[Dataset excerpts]
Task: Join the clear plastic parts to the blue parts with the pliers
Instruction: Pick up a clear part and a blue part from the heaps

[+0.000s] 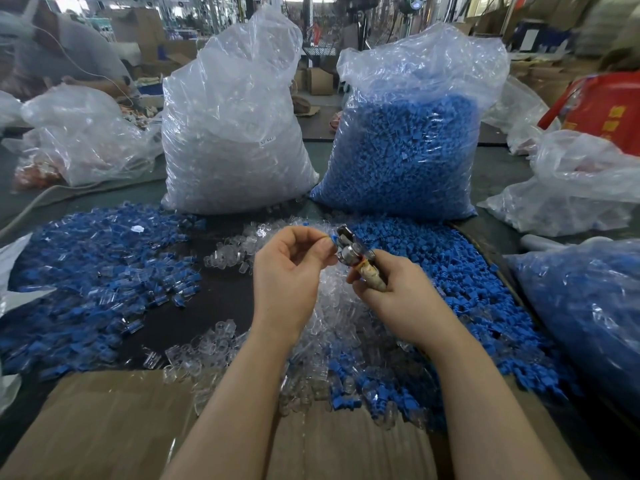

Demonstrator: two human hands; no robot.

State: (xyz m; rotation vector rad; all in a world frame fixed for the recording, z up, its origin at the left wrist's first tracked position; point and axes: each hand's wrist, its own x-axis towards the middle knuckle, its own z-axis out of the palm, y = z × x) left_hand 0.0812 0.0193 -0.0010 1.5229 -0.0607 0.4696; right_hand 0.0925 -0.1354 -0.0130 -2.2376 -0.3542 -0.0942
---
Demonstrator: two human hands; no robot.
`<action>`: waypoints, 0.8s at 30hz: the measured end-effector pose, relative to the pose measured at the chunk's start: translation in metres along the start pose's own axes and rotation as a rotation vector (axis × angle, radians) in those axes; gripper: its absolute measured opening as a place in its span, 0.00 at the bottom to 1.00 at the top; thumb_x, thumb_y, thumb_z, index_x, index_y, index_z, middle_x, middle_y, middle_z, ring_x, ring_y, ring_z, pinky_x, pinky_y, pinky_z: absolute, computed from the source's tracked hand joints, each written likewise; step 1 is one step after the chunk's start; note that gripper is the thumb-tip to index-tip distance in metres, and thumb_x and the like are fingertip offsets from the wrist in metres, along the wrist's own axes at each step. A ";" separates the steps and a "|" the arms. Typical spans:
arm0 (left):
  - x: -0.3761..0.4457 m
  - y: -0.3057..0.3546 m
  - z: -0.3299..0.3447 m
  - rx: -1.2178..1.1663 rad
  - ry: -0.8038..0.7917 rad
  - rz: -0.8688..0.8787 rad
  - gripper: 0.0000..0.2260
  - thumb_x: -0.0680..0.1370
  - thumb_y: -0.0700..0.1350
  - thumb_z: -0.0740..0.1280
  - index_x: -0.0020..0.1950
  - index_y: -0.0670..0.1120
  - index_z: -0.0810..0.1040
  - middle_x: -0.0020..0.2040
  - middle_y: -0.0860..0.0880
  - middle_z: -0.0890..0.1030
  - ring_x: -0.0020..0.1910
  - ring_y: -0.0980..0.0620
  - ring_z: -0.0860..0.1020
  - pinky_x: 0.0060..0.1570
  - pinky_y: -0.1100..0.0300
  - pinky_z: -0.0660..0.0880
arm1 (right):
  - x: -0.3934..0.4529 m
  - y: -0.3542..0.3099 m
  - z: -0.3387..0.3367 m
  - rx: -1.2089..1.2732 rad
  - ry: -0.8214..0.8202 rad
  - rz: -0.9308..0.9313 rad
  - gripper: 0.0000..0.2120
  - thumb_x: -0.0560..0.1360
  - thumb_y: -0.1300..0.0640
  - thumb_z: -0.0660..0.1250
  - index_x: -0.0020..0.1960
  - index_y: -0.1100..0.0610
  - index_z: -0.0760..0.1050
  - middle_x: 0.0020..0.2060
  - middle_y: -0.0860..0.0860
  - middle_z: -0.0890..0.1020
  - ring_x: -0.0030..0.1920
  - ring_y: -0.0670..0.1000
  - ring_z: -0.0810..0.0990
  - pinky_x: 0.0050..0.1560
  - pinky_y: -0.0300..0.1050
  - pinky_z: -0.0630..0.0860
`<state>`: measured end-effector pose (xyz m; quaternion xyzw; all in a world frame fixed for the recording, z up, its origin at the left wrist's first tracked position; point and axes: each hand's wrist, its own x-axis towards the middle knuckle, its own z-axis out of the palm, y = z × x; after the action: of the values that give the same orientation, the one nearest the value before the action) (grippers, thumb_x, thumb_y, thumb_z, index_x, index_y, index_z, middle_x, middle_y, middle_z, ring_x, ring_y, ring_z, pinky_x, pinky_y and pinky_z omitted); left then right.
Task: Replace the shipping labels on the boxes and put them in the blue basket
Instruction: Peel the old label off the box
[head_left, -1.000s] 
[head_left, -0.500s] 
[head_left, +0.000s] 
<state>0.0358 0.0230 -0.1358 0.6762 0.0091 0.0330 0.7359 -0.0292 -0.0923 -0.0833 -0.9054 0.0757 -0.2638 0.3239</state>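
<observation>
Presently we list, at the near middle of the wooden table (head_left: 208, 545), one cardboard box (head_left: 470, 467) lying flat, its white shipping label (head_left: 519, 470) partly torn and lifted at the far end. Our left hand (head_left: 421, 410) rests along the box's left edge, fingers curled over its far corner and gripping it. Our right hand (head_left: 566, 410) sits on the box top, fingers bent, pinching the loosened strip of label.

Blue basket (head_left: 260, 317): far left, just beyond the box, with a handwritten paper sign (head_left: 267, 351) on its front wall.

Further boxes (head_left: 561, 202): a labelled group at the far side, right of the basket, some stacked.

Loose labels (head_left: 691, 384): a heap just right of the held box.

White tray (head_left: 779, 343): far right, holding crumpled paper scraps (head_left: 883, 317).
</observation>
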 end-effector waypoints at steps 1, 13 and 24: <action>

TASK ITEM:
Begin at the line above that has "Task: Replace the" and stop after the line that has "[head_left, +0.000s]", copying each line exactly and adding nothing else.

PROBLEM SOLUTION:
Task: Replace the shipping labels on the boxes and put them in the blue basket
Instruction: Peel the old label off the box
[head_left, -1.000s] 
[head_left, -0.500s] 
[head_left, +0.000s] 

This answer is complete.